* _What you should do_
Reply with one number only: the count of lines below that contain the word "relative".

......

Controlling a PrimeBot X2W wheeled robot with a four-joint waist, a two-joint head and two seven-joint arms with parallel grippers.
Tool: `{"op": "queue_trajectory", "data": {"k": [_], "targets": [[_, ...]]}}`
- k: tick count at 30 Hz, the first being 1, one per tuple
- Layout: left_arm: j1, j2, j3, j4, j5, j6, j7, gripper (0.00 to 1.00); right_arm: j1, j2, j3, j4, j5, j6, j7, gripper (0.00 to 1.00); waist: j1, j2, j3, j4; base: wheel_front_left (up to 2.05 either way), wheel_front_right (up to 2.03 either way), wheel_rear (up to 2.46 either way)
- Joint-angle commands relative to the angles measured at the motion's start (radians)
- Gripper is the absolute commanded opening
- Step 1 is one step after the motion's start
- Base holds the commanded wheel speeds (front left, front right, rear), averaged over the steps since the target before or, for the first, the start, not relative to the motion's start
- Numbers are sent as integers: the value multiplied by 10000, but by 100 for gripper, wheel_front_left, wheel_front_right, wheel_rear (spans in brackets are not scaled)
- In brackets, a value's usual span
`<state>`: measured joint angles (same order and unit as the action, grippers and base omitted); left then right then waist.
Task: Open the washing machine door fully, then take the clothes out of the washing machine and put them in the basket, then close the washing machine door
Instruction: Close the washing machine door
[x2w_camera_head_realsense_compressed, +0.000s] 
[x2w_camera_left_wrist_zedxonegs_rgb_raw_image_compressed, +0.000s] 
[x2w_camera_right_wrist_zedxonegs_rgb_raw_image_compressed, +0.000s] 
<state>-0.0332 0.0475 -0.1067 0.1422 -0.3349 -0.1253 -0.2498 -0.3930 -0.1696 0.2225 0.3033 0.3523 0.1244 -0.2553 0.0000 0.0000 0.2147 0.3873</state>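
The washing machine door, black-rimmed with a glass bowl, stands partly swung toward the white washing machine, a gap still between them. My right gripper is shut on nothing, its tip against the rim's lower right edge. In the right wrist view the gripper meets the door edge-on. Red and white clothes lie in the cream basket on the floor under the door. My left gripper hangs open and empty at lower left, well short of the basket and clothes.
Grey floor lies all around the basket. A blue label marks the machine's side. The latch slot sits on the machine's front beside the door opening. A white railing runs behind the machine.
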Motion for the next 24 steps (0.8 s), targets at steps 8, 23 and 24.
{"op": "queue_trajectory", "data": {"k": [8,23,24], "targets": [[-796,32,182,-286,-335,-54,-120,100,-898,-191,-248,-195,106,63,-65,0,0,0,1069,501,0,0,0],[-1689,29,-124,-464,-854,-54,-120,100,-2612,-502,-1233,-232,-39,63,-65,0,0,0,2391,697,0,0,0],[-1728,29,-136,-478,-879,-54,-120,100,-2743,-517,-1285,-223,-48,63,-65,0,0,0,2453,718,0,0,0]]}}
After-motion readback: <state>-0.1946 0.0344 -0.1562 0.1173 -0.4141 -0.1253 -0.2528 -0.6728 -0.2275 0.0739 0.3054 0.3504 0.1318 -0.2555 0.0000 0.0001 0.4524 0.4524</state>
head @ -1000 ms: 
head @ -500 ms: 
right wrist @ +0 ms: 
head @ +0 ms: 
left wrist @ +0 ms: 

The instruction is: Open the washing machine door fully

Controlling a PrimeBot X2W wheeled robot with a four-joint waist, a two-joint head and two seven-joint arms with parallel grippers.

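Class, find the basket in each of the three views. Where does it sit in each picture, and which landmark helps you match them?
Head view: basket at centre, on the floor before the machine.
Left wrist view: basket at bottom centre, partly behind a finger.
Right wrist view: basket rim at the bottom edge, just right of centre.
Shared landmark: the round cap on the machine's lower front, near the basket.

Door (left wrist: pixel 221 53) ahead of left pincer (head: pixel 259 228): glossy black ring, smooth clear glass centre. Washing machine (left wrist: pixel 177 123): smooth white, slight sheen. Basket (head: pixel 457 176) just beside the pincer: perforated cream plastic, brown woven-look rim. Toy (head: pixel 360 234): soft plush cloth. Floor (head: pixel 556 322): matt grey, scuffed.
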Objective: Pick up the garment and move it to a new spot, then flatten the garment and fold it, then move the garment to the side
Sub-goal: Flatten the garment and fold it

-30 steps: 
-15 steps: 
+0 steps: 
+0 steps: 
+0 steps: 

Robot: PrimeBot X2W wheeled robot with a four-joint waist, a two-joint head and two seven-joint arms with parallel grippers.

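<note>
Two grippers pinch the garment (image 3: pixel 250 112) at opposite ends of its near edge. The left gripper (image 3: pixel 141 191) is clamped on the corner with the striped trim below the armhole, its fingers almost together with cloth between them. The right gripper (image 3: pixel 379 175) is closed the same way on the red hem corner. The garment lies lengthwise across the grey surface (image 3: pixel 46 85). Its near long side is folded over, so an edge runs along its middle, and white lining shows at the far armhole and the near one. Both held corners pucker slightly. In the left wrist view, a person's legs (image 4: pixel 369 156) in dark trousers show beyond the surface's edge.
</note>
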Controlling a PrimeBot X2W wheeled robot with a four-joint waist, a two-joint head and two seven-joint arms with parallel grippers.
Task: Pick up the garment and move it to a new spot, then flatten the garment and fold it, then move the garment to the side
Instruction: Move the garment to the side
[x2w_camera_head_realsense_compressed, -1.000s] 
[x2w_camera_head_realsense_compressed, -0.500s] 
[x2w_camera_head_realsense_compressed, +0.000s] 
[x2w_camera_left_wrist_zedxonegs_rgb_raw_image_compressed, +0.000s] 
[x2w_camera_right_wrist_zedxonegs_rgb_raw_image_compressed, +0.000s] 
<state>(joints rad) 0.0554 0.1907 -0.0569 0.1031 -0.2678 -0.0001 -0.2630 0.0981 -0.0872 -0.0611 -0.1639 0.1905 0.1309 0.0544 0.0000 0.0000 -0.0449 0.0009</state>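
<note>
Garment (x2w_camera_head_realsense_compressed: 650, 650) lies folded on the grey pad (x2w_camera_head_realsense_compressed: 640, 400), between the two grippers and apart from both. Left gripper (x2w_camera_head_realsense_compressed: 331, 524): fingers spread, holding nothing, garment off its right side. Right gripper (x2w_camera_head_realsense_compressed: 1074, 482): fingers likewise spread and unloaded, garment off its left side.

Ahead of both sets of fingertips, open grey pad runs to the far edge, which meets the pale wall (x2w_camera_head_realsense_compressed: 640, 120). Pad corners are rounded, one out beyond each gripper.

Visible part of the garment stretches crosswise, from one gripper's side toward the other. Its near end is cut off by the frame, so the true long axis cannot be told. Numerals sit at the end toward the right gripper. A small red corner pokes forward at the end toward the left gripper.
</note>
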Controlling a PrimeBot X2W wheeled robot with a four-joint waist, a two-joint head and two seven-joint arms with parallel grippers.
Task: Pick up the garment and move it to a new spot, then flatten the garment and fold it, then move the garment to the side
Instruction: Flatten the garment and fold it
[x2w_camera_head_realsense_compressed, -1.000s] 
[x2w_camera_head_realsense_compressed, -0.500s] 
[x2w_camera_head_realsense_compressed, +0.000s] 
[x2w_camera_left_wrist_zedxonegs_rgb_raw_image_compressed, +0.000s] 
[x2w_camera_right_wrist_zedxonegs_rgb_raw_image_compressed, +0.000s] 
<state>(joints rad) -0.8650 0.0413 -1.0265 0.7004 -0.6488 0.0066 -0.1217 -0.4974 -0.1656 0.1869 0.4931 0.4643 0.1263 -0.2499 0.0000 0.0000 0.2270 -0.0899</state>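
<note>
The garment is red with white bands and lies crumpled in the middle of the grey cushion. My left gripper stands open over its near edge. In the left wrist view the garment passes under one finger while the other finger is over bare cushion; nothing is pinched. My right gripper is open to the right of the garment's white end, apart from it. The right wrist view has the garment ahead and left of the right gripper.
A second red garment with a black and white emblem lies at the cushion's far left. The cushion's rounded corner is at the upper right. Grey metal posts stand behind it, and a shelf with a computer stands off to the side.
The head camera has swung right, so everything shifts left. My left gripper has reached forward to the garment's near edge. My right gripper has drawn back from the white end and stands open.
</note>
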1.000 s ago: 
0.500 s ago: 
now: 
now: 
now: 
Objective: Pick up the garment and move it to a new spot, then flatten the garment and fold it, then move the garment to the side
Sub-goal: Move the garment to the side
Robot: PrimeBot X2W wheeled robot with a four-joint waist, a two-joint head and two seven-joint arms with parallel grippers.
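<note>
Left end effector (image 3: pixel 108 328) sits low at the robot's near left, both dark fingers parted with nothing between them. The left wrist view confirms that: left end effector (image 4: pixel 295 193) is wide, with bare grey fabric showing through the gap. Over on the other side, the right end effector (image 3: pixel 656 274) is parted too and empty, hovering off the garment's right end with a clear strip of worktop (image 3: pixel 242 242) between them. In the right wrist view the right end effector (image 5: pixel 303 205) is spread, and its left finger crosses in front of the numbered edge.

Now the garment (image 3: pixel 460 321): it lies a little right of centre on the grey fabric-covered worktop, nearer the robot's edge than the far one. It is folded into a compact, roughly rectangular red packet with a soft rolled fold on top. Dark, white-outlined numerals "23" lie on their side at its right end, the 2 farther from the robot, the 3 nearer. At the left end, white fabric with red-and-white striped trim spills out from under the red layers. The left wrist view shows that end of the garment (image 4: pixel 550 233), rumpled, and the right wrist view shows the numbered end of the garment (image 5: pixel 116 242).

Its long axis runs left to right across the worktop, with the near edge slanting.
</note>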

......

* _Answer to this task_
2